Nothing should appear in the answer except the lines from the one containing "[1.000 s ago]" through the end of the listing, repeated exactly.

BEGIN Raw data

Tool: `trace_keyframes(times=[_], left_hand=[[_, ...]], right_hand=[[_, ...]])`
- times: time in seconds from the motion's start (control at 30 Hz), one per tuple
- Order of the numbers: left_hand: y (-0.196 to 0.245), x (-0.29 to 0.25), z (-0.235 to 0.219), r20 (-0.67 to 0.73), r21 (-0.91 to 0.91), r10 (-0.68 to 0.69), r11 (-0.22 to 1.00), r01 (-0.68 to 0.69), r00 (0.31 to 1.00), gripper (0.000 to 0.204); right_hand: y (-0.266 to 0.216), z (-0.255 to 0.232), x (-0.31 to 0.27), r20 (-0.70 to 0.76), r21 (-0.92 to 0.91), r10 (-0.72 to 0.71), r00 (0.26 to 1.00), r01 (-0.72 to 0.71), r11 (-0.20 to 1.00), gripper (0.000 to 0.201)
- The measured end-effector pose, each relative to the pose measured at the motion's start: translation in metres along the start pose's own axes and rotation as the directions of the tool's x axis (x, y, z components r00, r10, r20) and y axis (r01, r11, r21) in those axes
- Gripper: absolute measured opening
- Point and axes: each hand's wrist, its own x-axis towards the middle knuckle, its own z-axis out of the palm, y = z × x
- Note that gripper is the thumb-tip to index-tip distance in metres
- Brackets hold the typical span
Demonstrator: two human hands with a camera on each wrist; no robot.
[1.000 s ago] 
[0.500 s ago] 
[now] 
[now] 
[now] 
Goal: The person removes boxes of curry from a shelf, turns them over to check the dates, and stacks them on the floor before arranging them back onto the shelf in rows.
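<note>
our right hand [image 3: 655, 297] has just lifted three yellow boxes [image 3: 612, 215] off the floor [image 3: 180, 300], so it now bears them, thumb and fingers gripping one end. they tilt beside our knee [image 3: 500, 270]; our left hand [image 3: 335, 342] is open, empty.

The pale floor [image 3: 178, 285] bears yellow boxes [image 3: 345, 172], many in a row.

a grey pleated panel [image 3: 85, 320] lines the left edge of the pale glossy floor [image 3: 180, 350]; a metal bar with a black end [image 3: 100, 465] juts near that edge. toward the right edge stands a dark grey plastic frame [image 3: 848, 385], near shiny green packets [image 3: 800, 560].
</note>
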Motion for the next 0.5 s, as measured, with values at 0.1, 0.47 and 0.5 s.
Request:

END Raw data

**Answer area**.
[1.000 s ago] 
[0.500 s ago] 
[now] 
[now] 
[now] 
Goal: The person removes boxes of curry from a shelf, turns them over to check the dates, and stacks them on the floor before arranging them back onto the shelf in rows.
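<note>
our right hand [image 3: 655, 297] has just lifted three yellow boxes [image 3: 612, 215] off the floor [image 3: 180, 300], so it now bears them, thumb and fingers gripping one end. they tilt beside our knee [image 3: 500, 270]; our left hand [image 3: 335, 342] is open, empty.

The pale floor [image 3: 178, 285] bears yellow boxes [image 3: 345, 172], many in a row.

a grey pleated panel [image 3: 85, 320] lines the left edge of the pale glossy floor [image 3: 180, 350]; a metal bar with a black end [image 3: 100, 465] juts near that edge. toward the right edge stands a dark grey plastic frame [image 3: 848, 385], near shiny green packets [image 3: 800, 560].
</note>
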Motion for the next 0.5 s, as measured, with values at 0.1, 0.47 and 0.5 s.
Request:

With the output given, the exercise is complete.